Não estou dizendo que devemos abandonar o conceito de “espécie” ou mesmo nos livrarmos da nomenclatura binomial, o sistema de duplo nome idealizado por Carolus Linnaeus para chamar espécies pelo nome (pense: Homo sapiens). Eu acho que ainda tem grande valor para os humanos pensar em seres vivos em termos de espécies — muitas das quais são facilmente discerníveis e muito “reais” — e dar-lhes nomes e não (perdoe o termo) números de códigos de barras desumanizadores, como alguns propuseram.

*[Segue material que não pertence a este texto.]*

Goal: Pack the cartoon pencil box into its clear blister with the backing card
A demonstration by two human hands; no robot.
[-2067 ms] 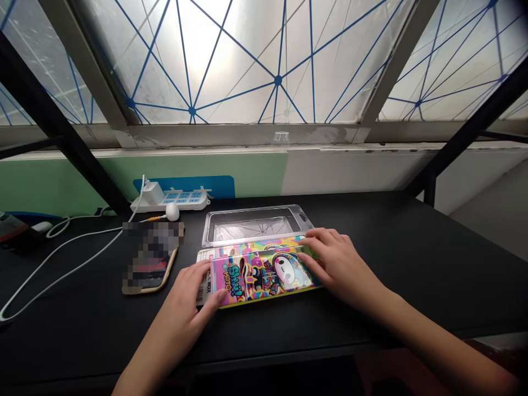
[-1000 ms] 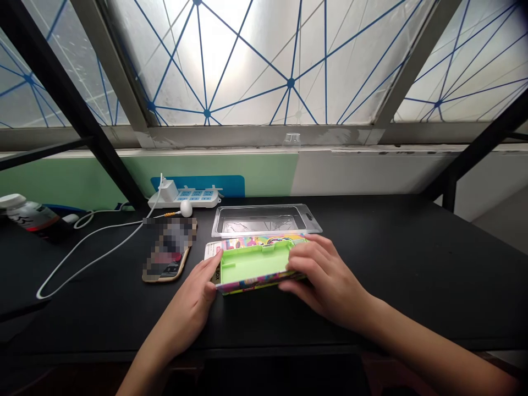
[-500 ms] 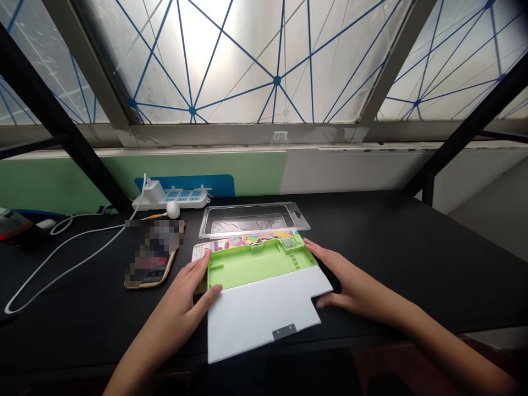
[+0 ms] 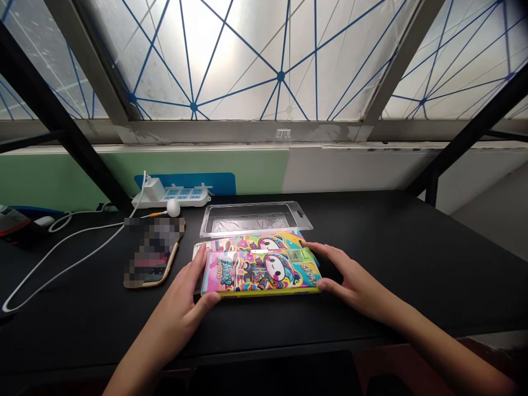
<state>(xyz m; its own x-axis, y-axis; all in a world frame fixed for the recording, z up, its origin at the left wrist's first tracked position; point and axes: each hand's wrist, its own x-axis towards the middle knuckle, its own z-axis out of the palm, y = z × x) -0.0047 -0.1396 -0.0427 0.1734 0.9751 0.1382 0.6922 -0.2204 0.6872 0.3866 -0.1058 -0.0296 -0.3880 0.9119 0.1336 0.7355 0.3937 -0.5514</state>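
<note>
A colourful pencil case (image 4: 256,272) with cartoon bear pictures lies with its lid down on the black desk. Its edge is yellow-green, and a clear green piece sits near its right end. My left hand (image 4: 185,294) grips the left end, thumb on the near edge and fingers along the side. At the right end my right hand (image 4: 344,278) does the same, thumb at the near corner and fingers at the far one. Partly hidden beneath the case is a printed card (image 4: 239,242). Behind it rests a clear plastic tray (image 4: 305,220).
To the left lies a phone (image 4: 167,264) with a tan case, its screen blurred. A white cable (image 4: 61,261) loops beside it. At the back stands a white power strip (image 4: 185,197) with a plug in it. Black frame bars (image 4: 78,148) slant up at both sides.
The pencil case's lid, which lay open toward me with its white inside showing, has swung up and over and now covers the green tray. Both hands remain at its ends.
</note>
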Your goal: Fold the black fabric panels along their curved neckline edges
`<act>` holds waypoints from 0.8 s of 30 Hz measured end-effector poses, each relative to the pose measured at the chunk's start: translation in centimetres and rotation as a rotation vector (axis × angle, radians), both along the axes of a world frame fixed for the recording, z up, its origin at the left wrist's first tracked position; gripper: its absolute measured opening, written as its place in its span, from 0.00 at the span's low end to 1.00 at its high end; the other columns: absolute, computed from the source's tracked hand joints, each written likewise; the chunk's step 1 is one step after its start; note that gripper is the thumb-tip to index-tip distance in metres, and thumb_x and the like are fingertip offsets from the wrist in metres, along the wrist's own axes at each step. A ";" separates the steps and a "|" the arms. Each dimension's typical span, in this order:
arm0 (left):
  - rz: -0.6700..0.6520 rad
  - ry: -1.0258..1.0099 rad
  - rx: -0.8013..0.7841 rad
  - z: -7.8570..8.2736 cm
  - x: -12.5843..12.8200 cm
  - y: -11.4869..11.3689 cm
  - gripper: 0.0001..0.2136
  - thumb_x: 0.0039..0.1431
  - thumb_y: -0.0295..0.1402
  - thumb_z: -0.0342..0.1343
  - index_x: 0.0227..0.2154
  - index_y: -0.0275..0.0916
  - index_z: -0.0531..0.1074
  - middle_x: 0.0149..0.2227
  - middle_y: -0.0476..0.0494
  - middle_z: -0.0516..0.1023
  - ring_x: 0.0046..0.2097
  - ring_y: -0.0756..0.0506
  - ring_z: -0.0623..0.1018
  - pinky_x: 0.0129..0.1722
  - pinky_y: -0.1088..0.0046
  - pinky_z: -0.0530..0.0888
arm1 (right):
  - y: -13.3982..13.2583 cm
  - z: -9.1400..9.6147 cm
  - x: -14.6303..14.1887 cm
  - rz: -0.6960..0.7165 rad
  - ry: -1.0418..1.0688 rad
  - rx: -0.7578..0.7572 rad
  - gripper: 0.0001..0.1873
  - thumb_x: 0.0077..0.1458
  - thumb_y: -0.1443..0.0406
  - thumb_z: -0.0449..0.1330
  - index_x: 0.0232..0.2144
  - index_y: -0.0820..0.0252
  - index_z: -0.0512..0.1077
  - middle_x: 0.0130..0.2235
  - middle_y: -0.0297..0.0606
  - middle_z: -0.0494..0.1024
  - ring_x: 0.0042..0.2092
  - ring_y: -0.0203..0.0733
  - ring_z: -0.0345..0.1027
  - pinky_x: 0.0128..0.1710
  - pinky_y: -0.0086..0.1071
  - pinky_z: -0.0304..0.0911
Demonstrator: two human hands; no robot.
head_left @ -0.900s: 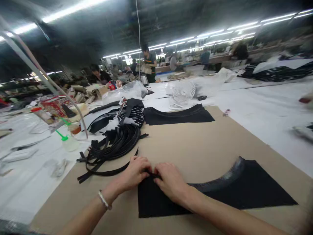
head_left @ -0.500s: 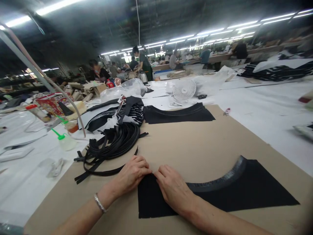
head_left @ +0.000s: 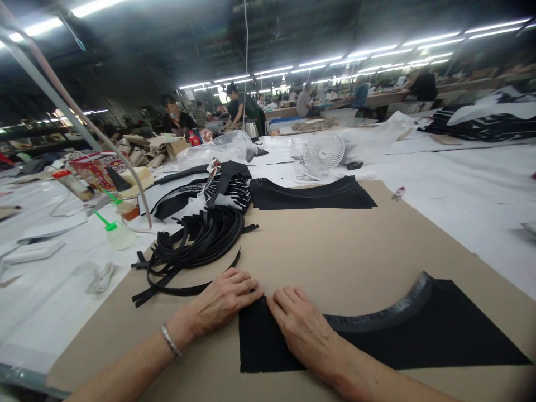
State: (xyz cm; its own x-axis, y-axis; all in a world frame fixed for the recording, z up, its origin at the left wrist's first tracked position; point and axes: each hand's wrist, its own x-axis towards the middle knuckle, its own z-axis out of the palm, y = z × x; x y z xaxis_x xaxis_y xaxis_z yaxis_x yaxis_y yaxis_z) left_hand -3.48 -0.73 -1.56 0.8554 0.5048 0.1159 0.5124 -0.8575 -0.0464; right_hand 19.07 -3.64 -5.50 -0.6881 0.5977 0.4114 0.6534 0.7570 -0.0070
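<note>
Two bare hands at the near side of a brown sheet (head_left: 326, 251), both at the upper left corner of a black panel (head_left: 454, 329). Panel lies flat on the sheet, in front of the wearer, its scooped edge facing away; a shiny band (head_left: 389, 317) follows that curve.

Left hand (head_left: 226, 298): palm down, fingers close together and slightly bent, tips at the corner. Right hand (head_left: 304, 332): fingers curled, tips on the panel just beside the left's, small gap between. Cannot tell whether either pinches the edge or merely presses; the fingers hide it. My reading: one hand each side of the spot steadies the cloth and keeps that bit of edge under control. Scoop turned outward probably leaves the curve free of the sleeveless arms, mostly.

In the way: right forearm crosses the panel's lower edge, and the right hand covers the curve's left end. Left hand partly hides a loose black strip (head_left: 188, 291) trailing from a coiled heap (head_left: 209, 245), likely kept close for easy reach.

Beyond: more black panels (head_left: 314, 196) stacked at the sheet's far edge, white fan (head_left: 324, 152) behind. Left: green-tipped bottle (head_left: 119, 237). Co-worker (head_left: 247, 109) well apart.
</note>
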 end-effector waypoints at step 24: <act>0.216 -0.113 -0.019 -1.3 -1.2 -1.4 0.28 0.59 0.18 0.43 0.56 0.54 0.66 0.54 0.43 0.69 0.53 0.43 0.68 0.53 0.57 0.67 | -0.3 1.4 -0.2 0.050 -0.109 0.001 0.10 0.54 0.75 0.57 0.39 0.63 0.70 0.36 0.40 0.70 0.38 0.45 0.60 0.42 0.42 0.57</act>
State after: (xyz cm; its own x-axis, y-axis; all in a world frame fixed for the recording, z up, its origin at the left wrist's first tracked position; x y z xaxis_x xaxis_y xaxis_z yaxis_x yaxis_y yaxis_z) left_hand -4.67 -2.10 -2.84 0.7091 0.6780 0.1936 0.6853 -0.7273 0.0370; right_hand 18.85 -3.89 -4.12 -0.7579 0.5610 0.3331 0.6115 0.7888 0.0628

BUT, talvez não devêssemos ser tão finos com o termo “fóssil vivo” no que diz respeito às espécies. Talvez as cicadáceas tenham mudado um pouco em relação aos seus dias de dinossauros. Talvez eles não sejam a mesma “espécie”. Se eles parecem mais ou menos iguais e estão fazendo mais ou menos as mesmas coisas das mesmas maneiras, isso é bom o suficiente para mim. Eles ainda são formas antigas reconhecíveis, e ainda estão vivos.

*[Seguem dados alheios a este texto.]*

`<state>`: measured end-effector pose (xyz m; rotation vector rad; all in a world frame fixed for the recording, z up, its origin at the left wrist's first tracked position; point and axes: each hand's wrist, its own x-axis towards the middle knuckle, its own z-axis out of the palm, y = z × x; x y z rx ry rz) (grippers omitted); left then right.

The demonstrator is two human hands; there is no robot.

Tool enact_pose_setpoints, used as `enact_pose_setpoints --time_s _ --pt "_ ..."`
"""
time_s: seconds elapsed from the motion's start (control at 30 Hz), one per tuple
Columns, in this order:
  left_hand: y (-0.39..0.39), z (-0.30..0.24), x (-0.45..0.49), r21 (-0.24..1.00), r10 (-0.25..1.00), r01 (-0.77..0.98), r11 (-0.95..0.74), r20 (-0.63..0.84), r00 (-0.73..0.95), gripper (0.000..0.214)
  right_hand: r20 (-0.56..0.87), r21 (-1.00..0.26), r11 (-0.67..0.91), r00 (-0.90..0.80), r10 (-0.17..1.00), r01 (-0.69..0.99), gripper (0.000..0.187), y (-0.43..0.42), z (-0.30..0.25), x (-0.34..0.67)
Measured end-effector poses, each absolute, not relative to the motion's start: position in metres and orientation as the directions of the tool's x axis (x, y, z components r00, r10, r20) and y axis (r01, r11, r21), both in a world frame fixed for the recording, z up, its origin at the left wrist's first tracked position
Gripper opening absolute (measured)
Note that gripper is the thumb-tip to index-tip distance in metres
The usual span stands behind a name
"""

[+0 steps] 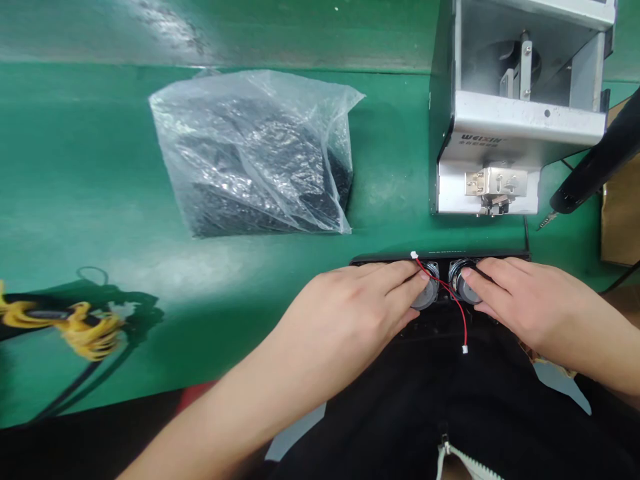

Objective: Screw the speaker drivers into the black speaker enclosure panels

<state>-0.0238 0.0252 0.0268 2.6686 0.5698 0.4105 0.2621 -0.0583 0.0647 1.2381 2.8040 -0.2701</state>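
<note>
Two small round speakers with grey magnet backs sit side by side in a long black housing [390,259] at the table's near edge. My left hand [357,307] has its fingers closed on the left speaker [427,295], covering part of it. The right speaker [467,290] is under my right hand [530,300], whose fingers and thumb press around its back and rim. Red and black wires [457,300] cross between the speakers, with a white plug [415,255] at the upper end and another white plug [465,349] hanging below. Both hands hide much of the housing.
A clear plastic bag [260,153] of small black parts lies on the green table [90,200]. Behind my right hand stands a metal screw feeder [530,120]. A black electric screwdriver [590,167] hangs at right, near cardboard [620,207]. Yellow ties [90,333] wrap a cable at left.
</note>
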Motion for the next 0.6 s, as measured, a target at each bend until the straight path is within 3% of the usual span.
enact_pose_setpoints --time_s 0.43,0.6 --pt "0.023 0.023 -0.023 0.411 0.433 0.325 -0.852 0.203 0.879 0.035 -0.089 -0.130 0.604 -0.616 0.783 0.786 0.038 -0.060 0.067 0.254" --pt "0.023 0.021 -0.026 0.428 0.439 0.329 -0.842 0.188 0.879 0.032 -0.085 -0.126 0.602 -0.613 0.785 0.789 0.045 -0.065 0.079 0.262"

I, por exemplo, adoro “fósseis vivos” porque ajuda a tornar as coisas vívidas para os não-cientistas. Ajuda as pessoas a envolverem a sua imaginação. Porque, a menos que você conheça sua história, e sua história, as cicadáceas podem parecer apenas uma palma de mão enfadonha, e um fóssil de cicadáceas apenas “uma folha”. Quando você lê que as cycads são fósseis vivos, e que algo quase idêntico viveu entre dinossauros e libélulas gigantes antigas, e que hoje elas possuem talvez o esperma mais dotado do planeta, e que você ainda pode tocar os descendentes vivos e respiradores delas hoje, seus olhos podem estar abertos para que elas sejam muito mais.
*Estou sentindo alguma inveja flagelada latente entre alguns elementos do meu público leitor. Faz-me lembrar aqueles tipos com três ou quatro motores de popa presos à parte de trás das suas lanchas, se é que me entendem.
** Tecnicamente, “filhotes”. Somente plantas vasculares (aquelas que possuem tecidos condutores de água e açúcares como xilema e floema) têm folhas verdadeiras, segundo os botânicos.